Your browser is out of date, and may not be compatible with our website. A list of the most popular web browsers can be found below.
Just click on the icons to get to the download page.

Jakarta Post

Yuval Noah Harari: '21 Lessons' from data, meditation to AI and 'Black Mirror'

In his upcoming third book, Harari talks about the here and now. 

Devina Heriyanto (The Jakarta Post)
Singapore
Fri, July 20, 2018

Share This Article

Change Size

Yuval Noah Harari: '21 Lessons' from data, meditation to AI and 'Black Mirror' Yuval Noah Harari, author of "Sapiens: A Brief History of Humankind" and "Homo Deus: A Brief History of Tomorrow", will release his third book "21 Lessons for the 21st Century" in September. (Yuval Noah Harari/File)

F

our years after the now modern cult Sapiens: A Brief History of Humankind was first published in English, Yuval Noah Harari has become the go-to person to talk about, well, humans.

A historian by training, Harari talks about the history of the species in Sapiens. Soon, people began asking about the future, and hence came his second book Homo Deus: A Brief History of Tomorrow in 2016. 

Now, in his upcoming third book, Harari is talking about the here and now. 21 Lessons for the 21st Century is out this September, with its Indonesian translation published by Gramedia Pustaka Utama. 

Unlike Sapiens and Homo Deus, which have a single narrative, 21 Lessons touches a lot of bases, from the news industry, whose model he called "catastrophic", to the unwelcome rise of nationalism and isolationism. 

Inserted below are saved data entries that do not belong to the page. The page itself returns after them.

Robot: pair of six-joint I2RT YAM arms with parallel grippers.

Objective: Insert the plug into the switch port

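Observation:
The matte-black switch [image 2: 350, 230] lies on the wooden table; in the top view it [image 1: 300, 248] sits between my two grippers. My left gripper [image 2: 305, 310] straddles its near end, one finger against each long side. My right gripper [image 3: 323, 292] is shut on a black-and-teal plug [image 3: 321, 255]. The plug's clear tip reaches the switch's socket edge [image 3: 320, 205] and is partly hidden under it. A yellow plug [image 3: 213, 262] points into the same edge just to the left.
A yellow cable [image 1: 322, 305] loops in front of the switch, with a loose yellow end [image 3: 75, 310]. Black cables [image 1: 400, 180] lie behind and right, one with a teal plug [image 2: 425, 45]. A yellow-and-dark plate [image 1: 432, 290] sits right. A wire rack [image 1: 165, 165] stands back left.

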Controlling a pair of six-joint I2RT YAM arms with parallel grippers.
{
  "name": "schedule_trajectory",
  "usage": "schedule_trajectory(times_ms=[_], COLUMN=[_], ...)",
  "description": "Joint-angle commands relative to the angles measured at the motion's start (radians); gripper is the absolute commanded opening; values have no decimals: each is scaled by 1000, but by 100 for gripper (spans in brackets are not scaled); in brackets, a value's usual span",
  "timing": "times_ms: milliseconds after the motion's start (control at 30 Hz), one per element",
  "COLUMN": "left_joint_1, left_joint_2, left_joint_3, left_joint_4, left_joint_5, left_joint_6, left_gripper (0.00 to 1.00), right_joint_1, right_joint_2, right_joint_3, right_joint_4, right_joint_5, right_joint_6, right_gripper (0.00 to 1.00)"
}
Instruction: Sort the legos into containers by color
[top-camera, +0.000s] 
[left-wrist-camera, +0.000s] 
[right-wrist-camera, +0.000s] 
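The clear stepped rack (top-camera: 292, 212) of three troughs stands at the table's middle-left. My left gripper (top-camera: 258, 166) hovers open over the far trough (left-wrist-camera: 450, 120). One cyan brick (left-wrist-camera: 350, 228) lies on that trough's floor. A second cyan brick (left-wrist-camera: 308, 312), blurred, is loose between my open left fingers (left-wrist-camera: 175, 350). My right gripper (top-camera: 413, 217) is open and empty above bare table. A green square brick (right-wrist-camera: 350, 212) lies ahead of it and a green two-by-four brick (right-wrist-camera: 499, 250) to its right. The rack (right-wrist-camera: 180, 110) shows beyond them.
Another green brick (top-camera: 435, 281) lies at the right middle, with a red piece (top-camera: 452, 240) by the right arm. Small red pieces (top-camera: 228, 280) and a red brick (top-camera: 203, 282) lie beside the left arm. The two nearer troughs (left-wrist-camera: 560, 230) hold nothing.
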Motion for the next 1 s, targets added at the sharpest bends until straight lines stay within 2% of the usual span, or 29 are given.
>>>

Harari believed that these concerns required global cooperation, which made nationalism and a refusal to know global news unacceptable. "You can't understand what's happening in your life if you know just about what's happening in your country," he said.

But he is not offering an answer to the concerns in 21 Lessons. "We are just at the beginning of having these discussions, and one of the problems is that people are not even aware of these questions," he said. Take artificial intelligence (AI) for instance. Harari argued that most political parties so far had no views on the issue. 

"What is the difference between a Democrat and a Republican in their policies on AI? There is no difference. Nobody has a difference on AI. So if we don't start a discussion, we can't expect to get any answer."

The Jakarta Post sat down with Harari to ask a few questions. 

Read also: Five new books to devour

What is the main idea behind 21 Lessons for the 21st Century?

Whereas the first two books have a continuous narrative, this book, 21 Lessons, is about the present and jumps into different areas and different questions, ranging from new technologies to political crises to personal issues. But you can say perhaps that the overarching message is that we now face global problems which have only global answers. 

The three main problems we face are nuclear war, climate change and technological disruption, and these global problems have only global solutions. They cannot be solved by any single nation, by any single government, and therefore the current rise of more nationalist and isolationist politics is very troubling because it might prevent humankind from finding any solution to the major problems that we are facing.

In a recent interview, you said the crisis the liberal democracy is facing right now is nothing compared to those of the 20th century. Is it really? Because right now the situation seems pretty scary to me.

It is scary especially because time is running out to confront these issues, like climate change. In this sense, it is scarier than in the past. But when you actually look at the facts on the ground, even though, yes, people are losing faith in liberal democracy and it is in crisis, it is far less severe so far. I don't know in five years, maybe it will continue to become worse and worse and become far worse. 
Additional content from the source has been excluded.